# Fine-tune OpenVLA with huggingface parameter efficient tuning method on LIBERO dataset

Load LIBERO demonstration dataset

In [1]:
'''
Dataset structure:
language_instruction: a string of language instruction for the task
actions_batch: numpy array with size: (50, N, 8)
    - 50: number of demonstrations
    - N: number of actions in each demonstration
    - 8: action dimension
images_batch: numpy array with size: (50, N, 128, 128, 3)
    - 50: number of demonstrations
    - N: number of images in each demonstration
    - 128x128: image size
    - 3: RGB
'''

import os
import sys
import numpy as np
# Add VLA_DIR to PYTHONPATH
sys.path.append(os.path.abspath(os.path.join(os.path.dirname('__file__'), '../')))
# Add LIBERO to PYTHONPATH
sys.path.append(os.path.abspath(os.path.join(os.path.dirname('__file__'), '../external/LIBERO')))
from libero.libero import benchmark, get_libero_path
from utils.LIBERO_utils import get_task_names, extract_task_info

## User specific configurations
# TODO: change this into argparse for user input in python file
DATASET_NAME = "libero_10" # "libero_object", "libero_spatial", "libero_goal", "libero_10", "libero_90"
# currently no need to change FILTER_KEY and VERBOSE
FILTER_KEY = None  # Set filter key if needed, e.g., "valid" for validation
VERBOSE = True

## Check libero dataset path
BENCHMARK_PATH = get_libero_path("benchmark_root")
DATASET_BASE_PATH = get_libero_path("datasets")
DATASET_PATH_DEMO = os.path.join(DATASET_BASE_PATH, DATASET_NAME)
print("=====================================")
print("LIBERO benchmark root path: ", BENCHMARK_PATH)
print("LIBERO dataset root path: ", DATASET_BASE_PATH)
print(f"LIBERO demonstration dataset for {DATASET_NAME} path: {DATASET_PATH_DEMO}")
print("=====================================")

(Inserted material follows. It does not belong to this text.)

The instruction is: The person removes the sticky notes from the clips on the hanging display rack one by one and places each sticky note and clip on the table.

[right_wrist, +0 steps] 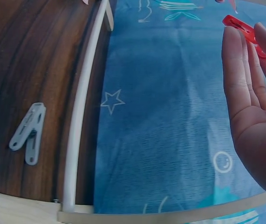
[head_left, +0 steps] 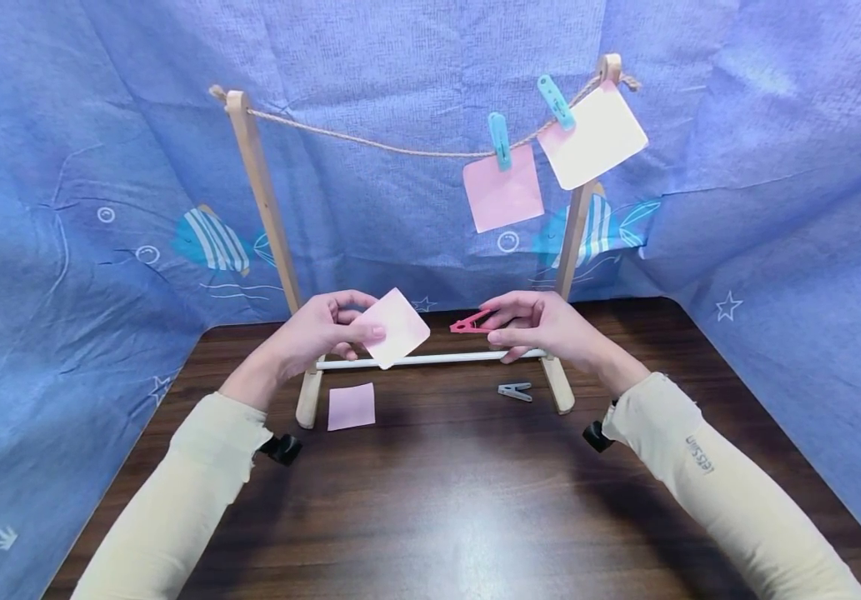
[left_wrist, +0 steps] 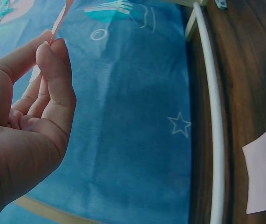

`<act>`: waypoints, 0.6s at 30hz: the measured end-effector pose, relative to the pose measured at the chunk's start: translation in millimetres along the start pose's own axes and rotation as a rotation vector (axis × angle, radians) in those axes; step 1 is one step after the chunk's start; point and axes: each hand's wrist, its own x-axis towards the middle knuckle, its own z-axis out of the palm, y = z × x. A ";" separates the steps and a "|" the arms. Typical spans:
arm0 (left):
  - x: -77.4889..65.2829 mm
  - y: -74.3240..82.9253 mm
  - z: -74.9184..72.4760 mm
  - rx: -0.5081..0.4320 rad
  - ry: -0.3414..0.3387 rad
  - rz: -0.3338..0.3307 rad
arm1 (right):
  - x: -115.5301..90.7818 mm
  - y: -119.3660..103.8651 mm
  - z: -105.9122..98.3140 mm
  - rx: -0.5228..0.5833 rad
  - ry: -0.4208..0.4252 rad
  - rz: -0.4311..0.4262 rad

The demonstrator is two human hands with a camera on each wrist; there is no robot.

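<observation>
My left hand (head_left: 328, 329) pinches a pale pink square of paper (head_left: 400, 333) between thumb and fingers, above the white bar. In the left wrist view that paper shows almost edge-on. Facing it, my right hand (head_left: 535, 325) holds a red clothespin (head_left: 468, 322) by its legs, its nose pointing left toward the paper; the two are apart. From the rope (head_left: 370, 143) hang a pink paper square (head_left: 505, 190) and a paler one (head_left: 593, 137), each under a blue clothespin (head_left: 500, 142). Another pink paper (head_left: 351, 407) and a grey clothespin (right_wrist: 29, 133) lie on the table.
Two wooden posts (head_left: 261, 196) carry the rope and are joined low down by a white bar (head_left: 438, 359). The dark wooden table (head_left: 430, 500) stretches out in front. A blue cloth (head_left: 385, 67) with fish prints hangs behind and at both sides.
</observation>
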 end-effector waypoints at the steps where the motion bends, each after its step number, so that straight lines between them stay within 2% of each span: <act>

## Load demonstration dataset
# get all task names in the dataset
task_names_demo = get_task_names(DATASET_PATH_DEMO)
# print(f"Tasks in the demonstration dataset: {task_names_demo}")
# load demonstration data for each task
dataset_demo = {}
print("Start loading demonstration data for each task...")
print("-------------------------------------")
for task_name_demo in task_names_demo:
    print(f"Loading demonstration data for task:\n {task_name_demo}")
    [language_instruction, actions_batch, images_batch] = extract_task_info(DATASET_PATH_DEMO, task_name_demo, filter_key=FILTER_KEY, verbose=VERBOSE)
    dataset_demo[task_name_demo] = [language_instruction, actions_batch, images_batch]
    # check if actions_batch and images_batch have the same length
    assert actions_batch.shape[0] == images_batch.shape[0], "Dataset problem: the number of actions and images should be the same!"
    # print dataset information
    print("Loaded successfully!")
    print(f"Total demonstrations: {actions_batch.shape[0]}")
    ave_len = np.mean([len(x) for x in actions_batch]) # average length of demonstrations
    print(f"Average demonstration length: {ave_len}")
    action_shape = actions_batch[0][0].shape # action shape
    print(f"Action shape: {action_shape}")
    img_shape = images_batch[0][0].shape # image shape
    print(f"Image shape: {img_shape}")
    print("-------------------------------------")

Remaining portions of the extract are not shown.